### What to work on
Repeat each line of the data below exactly, but skip the pictures.

### Raw data
※

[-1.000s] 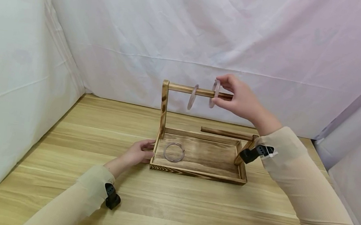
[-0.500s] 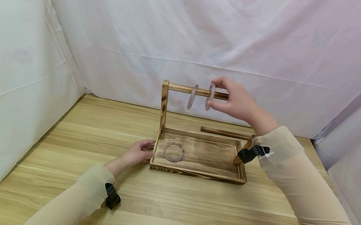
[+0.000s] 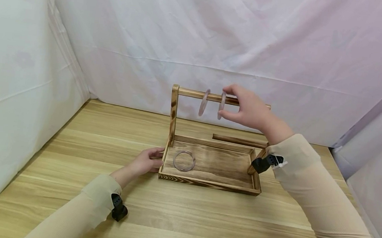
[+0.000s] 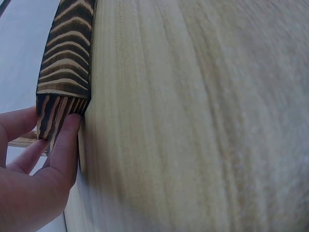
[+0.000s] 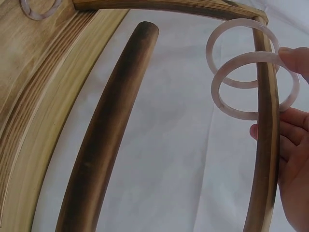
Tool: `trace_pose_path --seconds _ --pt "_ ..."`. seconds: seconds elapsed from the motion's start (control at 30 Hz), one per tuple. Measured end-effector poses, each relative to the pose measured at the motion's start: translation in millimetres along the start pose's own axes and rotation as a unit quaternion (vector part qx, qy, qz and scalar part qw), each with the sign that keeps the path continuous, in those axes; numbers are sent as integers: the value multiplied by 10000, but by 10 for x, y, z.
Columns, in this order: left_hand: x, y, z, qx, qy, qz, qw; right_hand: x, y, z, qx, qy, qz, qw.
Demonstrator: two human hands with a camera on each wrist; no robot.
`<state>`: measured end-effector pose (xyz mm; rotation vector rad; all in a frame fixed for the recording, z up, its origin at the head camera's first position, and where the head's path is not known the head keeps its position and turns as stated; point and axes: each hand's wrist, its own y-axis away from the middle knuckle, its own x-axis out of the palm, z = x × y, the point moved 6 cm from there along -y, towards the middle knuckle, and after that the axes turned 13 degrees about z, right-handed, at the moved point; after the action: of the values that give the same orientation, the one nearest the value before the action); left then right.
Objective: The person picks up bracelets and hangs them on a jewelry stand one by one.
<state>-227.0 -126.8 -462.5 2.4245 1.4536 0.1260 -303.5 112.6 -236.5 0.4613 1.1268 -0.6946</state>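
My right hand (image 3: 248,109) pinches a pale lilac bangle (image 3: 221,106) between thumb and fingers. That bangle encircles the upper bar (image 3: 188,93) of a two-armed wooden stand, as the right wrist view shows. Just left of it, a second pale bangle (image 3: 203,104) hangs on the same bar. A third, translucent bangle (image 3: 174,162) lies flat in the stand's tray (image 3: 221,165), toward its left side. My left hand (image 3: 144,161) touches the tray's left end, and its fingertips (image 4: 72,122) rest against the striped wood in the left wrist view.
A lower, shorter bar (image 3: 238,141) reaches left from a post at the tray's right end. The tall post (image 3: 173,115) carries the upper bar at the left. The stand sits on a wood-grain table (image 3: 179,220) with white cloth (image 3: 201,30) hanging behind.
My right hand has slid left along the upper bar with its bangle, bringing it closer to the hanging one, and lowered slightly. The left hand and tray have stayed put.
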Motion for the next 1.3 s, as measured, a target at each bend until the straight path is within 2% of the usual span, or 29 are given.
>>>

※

### Result
[-1.000s] 
[-0.500s] 
[+0.000s] 
[+0.000s] 
[+0.000s] 
Tool: `trace_pose_path --seconds _ --pt "_ ..."`. seconds: seconds elapsed from the motion's start (control at 30 Hz), one per tuple. Measured end-effector poses, each relative to the pose measured at the motion's start: translation in millimetres along the start pose's own axes and rotation as a unit quaternion (vector part qx, qy, qz and scalar part qw), each with the sign that keeps the path continuous, in those axes; numbers are sent as integers: the value multiplied by 10000, but by 10 for x, y, z.
Columns, in this order: left_hand: x, y, z, qx, qy, qz, qw; right_hand: x, y, z, qx, qy, qz, qw.
Demonstrator: two human hands with a camera on each wrist; no robot.
`<state>`: measured end-effector pose (xyz mm; rotation vector rad; all in a frame fixed for the recording, z up, its origin at the head camera's first position, and where the head's path is not known the head keeps its position and turns as stated; point and axes: each hand's wrist, its own y-axis away from the middle knuckle, its own x-axis out of the palm, z = x × y, the point moved 6 cm from there along -y, towards the middle knuckle, and after that the axes turned 13 degrees about z, right-handed, at the moved point; after the action: of the values that give the same orientation, the one nearest the value before the action); left then right.
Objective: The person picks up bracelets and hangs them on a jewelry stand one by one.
<state>-227.0 -126.8 -462.5 2.4245 1.4536 0.1260 -303.5 112.6 -236.5 0.4613 1.1268 -0.6946</state>
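My right hand (image 3: 248,109) pinches a pale lilac bangle (image 3: 221,106) between thumb and fingers. That bangle encircles the upper bar (image 3: 188,93) of a two-armed wooden stand, as the right wrist view shows. Just left of it, a second pale bangle (image 3: 203,104) hangs on the same bar. A third, translucent bangle (image 3: 174,162) lies flat in the stand's tray (image 3: 221,165), toward its left side. My left hand (image 3: 144,161) touches the tray's left end, and its fingertips (image 4: 72,122) rest against the striped wood in the left wrist view.
A lower, shorter bar (image 3: 238,141) reaches left from a post at the tray's right end. The tall post (image 3: 173,115) carries the upper bar at the left. The stand sits on a wood-grain table (image 3: 179,220) with white cloth (image 3: 201,30) hanging behind.
My right hand has slid left along the upper bar with its bangle, bringing it closer to the hanging one, and lowered slightly. The left hand and tray have stayed put.
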Motion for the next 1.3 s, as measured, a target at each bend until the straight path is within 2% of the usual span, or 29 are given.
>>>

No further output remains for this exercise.